Directions: Return the lines below exactly, from the first line to the line that contains "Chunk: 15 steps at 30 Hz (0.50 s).". Leave out pictures.

Data:
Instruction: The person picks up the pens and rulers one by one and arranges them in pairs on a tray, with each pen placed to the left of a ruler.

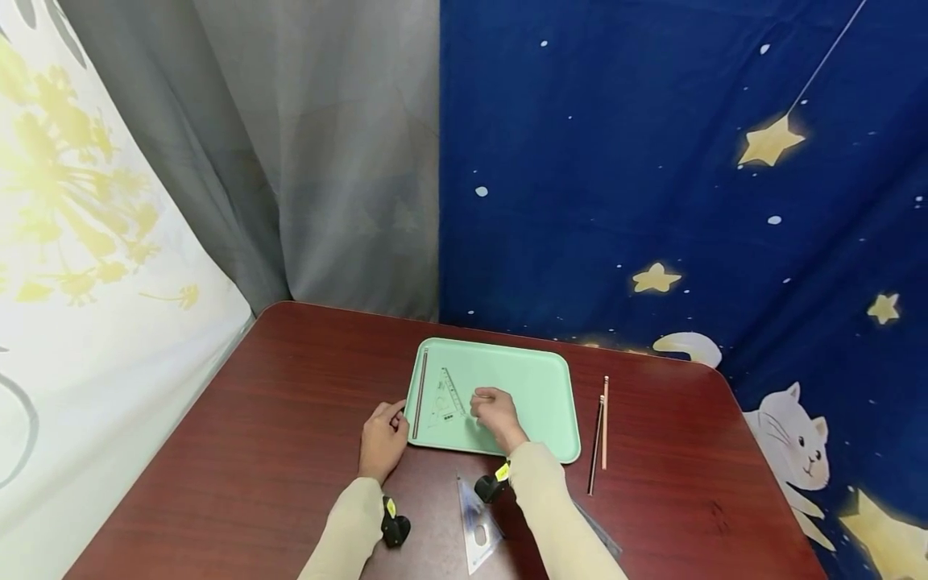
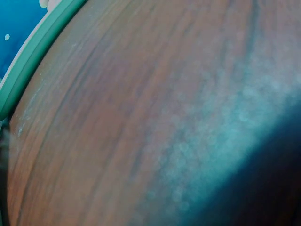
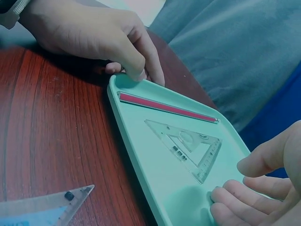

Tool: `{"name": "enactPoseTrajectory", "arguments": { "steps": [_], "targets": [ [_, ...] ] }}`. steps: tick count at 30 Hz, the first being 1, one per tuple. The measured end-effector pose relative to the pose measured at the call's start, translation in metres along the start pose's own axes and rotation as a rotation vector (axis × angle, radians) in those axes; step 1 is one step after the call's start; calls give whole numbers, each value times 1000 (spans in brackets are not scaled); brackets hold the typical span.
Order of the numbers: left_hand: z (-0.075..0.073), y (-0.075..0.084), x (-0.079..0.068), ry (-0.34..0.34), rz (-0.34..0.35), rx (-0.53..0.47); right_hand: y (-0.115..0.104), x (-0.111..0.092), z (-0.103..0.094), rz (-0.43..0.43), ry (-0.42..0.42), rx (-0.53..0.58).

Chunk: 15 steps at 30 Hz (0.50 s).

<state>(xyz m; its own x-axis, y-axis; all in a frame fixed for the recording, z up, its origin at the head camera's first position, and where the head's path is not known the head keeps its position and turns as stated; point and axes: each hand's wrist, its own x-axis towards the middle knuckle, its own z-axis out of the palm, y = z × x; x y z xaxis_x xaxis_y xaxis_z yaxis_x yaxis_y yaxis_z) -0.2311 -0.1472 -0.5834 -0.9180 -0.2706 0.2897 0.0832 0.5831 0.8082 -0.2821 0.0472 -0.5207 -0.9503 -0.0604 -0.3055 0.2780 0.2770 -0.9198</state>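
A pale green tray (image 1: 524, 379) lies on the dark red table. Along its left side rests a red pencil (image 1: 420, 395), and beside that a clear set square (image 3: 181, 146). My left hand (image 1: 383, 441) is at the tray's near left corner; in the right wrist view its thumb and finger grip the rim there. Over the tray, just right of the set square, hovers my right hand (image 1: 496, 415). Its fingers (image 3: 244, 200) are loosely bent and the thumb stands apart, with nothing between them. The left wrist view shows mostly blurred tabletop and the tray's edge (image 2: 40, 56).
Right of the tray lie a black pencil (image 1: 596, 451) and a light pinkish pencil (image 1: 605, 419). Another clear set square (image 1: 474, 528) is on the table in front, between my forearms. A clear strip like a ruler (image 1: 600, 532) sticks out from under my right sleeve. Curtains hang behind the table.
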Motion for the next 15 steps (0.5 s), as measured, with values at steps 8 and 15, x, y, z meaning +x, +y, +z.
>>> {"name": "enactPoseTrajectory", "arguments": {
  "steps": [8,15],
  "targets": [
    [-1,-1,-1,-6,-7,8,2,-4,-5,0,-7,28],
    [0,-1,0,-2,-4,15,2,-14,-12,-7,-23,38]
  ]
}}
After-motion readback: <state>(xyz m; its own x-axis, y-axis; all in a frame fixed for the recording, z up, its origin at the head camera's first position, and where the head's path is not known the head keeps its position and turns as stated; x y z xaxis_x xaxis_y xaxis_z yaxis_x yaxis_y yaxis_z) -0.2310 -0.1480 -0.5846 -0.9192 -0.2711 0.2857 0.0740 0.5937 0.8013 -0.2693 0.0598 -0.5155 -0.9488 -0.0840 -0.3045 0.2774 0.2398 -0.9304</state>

Answer space:
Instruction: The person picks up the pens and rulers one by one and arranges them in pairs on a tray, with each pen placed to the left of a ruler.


Tool: `{"name": "enactPoseTrajectory", "arguments": { "steps": [_], "targets": [ [_, ...] ] }}`. steps: tick count at 30 Hz, the first being 1, one per tuple. The measured end-effector pose relative to the pose measured at the call's start, translation in metres along the start pose's own axes and rotation as a rotation vector (axis × angle, radians) in those axes; step 1 is one step after the call's start; calls give whole numbers, each value times 1000 (spans in brackets are not scaled); brackets hold the typical span.
Order of the numbers: left_hand: z (-0.075..0.073), y (-0.075..0.084), x (-0.079..0.068), ry (-0.34..0.34), rz (-0.34..0.35), rx (-0.53..0.47); right_hand: y (-0.115..0.104), x (-0.111..0.092), z (-0.103..0.094), rz (-0.43..0.43), ry (-0.42..0.42), rx (-0.53..0.58).

Chunk: 15 steps at 30 Hz (0.50 s).

There is no more to this answer.